Ms. Sorbara was alluding to a shopping setting heightened by the enthusiasm of a friend, stranger, or stylish salesman who may persuade you to purchase your first pair of Maud Frizon heels.

Leisure Centre, a modest vintage boutique on Hester Street in the Lower East Side, launched as a temporary pop-up store in March. “We were supposed to stay here for three months,” Bijan Shahvali, who co-owns the shop with Frank Carson, explained. According to the founders, business was brisk, and the highly particular memorabilia it sells — Chemical Brothers ringer T-shirts, Dean & DeLuca mugs, APC denim shirts from the 1990s — was in high demand. They made the decision to make Leisure Centre permanent.

Smaller and more specialised stores with a distinct point of view, such as Leisure Centre, Chickee’s Vintage, and James Veloria, are doing well, as are stores that have become known as destinations for a specific type of goods. Thank You Have a Good Day, located in Brooklyn’s Red Hook neighbourhood, provides a small but careful assortment of vintage Levi’s and antique work clothing. Jean Prounis, a West Village jewellery designer, swears by the jeans and painter trousers from Front General Store in Brooklyn. Karyn Starr, a Bed-Stuy personal stylist, frequents 9th St. Vintage in the East Village.

“They have the nicest vintage denim variety, which I believe is from the 1930s to the 1970s,” Ms. Starr added. “They will also go out of their way to find you if you’re looking for something unique, and they do excellent denim and Edwardian blouse restoration.”
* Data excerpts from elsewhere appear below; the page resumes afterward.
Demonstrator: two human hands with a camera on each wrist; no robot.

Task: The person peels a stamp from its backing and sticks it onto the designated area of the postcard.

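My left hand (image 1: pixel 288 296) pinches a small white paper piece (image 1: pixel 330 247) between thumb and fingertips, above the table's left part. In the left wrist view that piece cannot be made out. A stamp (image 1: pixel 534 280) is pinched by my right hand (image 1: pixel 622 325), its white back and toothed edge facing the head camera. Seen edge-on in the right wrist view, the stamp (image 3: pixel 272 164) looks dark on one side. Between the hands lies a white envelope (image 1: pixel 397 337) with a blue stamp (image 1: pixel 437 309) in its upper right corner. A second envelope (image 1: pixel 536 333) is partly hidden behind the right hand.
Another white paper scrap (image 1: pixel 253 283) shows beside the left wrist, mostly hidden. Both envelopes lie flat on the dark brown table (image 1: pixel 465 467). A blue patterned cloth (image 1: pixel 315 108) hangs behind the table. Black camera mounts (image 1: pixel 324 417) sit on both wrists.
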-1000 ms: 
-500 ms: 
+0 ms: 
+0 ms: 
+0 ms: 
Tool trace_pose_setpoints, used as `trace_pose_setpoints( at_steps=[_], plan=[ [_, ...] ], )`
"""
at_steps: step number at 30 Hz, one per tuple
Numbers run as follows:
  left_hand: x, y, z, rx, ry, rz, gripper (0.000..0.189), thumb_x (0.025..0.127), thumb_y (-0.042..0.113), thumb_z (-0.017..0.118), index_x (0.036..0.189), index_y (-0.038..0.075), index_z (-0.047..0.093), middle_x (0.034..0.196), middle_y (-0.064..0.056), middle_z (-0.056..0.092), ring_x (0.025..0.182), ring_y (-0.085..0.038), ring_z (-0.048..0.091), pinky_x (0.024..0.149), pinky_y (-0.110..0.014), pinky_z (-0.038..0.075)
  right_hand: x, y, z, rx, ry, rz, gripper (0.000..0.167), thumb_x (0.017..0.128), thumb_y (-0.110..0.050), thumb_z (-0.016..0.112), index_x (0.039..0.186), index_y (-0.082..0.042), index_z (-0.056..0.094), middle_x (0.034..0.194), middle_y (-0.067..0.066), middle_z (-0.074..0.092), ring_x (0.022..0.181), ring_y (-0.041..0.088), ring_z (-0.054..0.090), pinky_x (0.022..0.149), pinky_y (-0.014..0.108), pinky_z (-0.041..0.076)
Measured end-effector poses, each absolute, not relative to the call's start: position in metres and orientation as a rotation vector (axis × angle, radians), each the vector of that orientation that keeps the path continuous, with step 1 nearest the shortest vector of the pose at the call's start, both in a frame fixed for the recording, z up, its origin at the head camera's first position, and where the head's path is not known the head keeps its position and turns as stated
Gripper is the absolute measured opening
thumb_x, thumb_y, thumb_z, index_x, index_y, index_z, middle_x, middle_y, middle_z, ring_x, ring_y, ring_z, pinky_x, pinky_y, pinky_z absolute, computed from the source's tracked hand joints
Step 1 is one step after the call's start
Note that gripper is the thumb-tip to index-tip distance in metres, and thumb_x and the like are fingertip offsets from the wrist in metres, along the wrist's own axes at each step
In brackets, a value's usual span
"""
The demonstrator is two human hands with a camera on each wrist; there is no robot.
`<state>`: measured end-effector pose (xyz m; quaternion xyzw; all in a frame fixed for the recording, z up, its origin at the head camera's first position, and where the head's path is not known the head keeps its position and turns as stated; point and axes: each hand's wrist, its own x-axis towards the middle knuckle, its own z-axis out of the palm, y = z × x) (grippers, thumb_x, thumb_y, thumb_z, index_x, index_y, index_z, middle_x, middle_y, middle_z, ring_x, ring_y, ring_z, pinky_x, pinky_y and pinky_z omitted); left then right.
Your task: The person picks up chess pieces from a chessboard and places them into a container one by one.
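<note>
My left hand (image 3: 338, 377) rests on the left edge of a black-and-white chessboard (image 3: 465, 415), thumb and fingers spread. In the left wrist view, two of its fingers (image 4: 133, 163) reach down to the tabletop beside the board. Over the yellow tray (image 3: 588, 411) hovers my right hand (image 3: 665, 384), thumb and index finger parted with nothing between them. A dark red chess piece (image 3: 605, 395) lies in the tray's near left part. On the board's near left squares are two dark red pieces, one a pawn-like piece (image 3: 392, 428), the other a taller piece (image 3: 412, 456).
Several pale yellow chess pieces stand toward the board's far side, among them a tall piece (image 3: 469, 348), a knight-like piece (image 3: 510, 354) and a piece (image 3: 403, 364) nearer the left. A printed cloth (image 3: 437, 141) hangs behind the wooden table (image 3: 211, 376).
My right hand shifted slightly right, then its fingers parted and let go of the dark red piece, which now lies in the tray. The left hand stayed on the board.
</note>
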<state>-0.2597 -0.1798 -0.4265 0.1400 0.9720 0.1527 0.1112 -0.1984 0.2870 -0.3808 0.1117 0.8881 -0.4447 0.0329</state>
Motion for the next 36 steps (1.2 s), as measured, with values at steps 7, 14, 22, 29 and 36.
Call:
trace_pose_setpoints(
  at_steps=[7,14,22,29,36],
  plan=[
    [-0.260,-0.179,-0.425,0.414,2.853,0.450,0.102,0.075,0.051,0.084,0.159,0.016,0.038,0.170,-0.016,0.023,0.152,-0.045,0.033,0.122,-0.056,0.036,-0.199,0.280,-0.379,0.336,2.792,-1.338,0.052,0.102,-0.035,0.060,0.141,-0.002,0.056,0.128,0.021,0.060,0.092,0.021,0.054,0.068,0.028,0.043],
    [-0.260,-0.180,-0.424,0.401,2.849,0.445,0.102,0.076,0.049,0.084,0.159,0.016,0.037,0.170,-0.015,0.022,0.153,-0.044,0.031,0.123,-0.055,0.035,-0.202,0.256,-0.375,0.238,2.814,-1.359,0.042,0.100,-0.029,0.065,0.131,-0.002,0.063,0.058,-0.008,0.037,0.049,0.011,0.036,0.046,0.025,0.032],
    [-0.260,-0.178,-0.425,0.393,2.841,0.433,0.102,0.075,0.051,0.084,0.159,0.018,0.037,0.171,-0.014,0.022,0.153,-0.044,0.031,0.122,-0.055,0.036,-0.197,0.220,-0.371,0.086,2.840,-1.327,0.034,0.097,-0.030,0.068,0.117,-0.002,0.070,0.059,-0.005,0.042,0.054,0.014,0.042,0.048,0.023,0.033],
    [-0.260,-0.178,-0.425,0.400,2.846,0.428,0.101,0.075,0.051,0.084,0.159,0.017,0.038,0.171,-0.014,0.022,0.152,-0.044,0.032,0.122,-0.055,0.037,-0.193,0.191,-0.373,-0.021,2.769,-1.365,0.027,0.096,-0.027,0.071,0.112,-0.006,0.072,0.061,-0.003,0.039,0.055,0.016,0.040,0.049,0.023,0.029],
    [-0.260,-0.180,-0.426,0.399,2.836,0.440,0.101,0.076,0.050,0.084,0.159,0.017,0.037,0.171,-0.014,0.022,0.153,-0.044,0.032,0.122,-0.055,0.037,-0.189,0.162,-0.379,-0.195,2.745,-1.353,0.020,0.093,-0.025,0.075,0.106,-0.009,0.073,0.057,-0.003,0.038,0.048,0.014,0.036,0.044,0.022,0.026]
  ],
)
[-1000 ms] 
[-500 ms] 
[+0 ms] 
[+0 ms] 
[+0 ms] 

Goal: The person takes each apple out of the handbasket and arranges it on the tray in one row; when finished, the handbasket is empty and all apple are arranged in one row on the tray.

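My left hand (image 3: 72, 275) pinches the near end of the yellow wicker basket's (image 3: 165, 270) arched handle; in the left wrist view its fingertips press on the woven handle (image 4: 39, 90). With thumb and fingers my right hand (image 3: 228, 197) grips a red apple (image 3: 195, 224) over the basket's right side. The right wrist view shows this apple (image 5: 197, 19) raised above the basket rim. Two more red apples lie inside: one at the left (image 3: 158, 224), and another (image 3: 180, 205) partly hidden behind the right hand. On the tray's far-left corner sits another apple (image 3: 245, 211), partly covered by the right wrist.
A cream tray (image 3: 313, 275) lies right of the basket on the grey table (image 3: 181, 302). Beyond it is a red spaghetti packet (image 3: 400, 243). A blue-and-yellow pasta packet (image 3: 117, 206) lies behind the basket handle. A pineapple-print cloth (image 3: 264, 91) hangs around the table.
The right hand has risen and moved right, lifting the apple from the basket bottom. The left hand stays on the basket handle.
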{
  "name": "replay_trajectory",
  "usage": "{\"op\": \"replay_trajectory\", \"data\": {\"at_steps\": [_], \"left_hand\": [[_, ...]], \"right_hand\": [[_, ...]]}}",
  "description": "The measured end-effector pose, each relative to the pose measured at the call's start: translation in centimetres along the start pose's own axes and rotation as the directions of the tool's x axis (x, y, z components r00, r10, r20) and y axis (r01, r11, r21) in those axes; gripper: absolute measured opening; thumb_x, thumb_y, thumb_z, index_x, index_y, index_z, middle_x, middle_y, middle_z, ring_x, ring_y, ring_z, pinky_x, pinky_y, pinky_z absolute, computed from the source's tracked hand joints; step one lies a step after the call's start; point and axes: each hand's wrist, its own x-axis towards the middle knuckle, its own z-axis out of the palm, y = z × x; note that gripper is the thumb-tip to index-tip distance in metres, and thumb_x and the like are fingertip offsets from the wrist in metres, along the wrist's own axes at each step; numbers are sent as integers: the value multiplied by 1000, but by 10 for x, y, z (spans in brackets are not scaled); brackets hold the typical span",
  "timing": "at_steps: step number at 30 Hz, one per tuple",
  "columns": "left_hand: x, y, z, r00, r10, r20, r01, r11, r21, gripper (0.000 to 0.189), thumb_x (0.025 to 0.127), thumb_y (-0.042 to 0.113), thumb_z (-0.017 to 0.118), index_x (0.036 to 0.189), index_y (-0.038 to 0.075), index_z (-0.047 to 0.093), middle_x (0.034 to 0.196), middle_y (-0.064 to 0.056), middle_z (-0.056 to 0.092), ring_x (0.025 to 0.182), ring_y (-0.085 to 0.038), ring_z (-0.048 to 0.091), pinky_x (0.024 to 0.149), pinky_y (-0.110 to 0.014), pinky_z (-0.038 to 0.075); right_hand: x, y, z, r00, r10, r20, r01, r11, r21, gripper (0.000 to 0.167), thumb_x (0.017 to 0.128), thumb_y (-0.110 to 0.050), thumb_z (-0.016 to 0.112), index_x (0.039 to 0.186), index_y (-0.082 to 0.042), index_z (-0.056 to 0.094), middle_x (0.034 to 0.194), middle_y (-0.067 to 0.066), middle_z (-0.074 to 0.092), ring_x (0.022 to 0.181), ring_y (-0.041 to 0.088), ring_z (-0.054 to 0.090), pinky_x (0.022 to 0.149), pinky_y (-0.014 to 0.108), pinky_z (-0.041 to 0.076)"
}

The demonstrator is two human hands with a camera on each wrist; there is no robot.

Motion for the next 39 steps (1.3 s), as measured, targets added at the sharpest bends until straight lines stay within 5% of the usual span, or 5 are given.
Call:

Shoppers are also flocking to larger and more diversified (and often less expensive) stalwarts like Housing Works, L Train Vintage, Buffalo Exchange, and Beacon’s Closet, where a queue of two dozen people waited on a recent Sunday to enter the Guernsey Street shop in Greenpoint, Brooklyn.

When hunting for inspiration for her shoe designs, Ms. Henning visits the Long Island City Goodwill Outlet, which charges $1 per pound. “I discovered a fantastic pair of burnt-caramel-colored Italian loafers,” she explained. “They don’t suit me, which is a minor tragedy, but I can resuscitate those lovely big tassels through my work.”

If you walk through the Lower East Side and Chinatown, or Greenpoint and Williamsburg in Brooklyn — two areas with a dense population of vintage stores — you’ll find plenty of vintage dealers without storefronts who simply display their wares on a rack on the street, making them the vintage boom’s food carts.

Desert Vintage, a Tucson-based designer shop with a strong online following, just signed a lease to build a New York outlet on Orchard and Hester Streets on the Lower East Side.

What attracts like attracts like. “It seemed like we were becoming a destination,” said Mr. Shahvali of Leisure Centre on Hester. “There are other antique stores in the neighbourhood, which is fine. It’s not a saturated market, but rather a case of “rising tide elevates all ships.”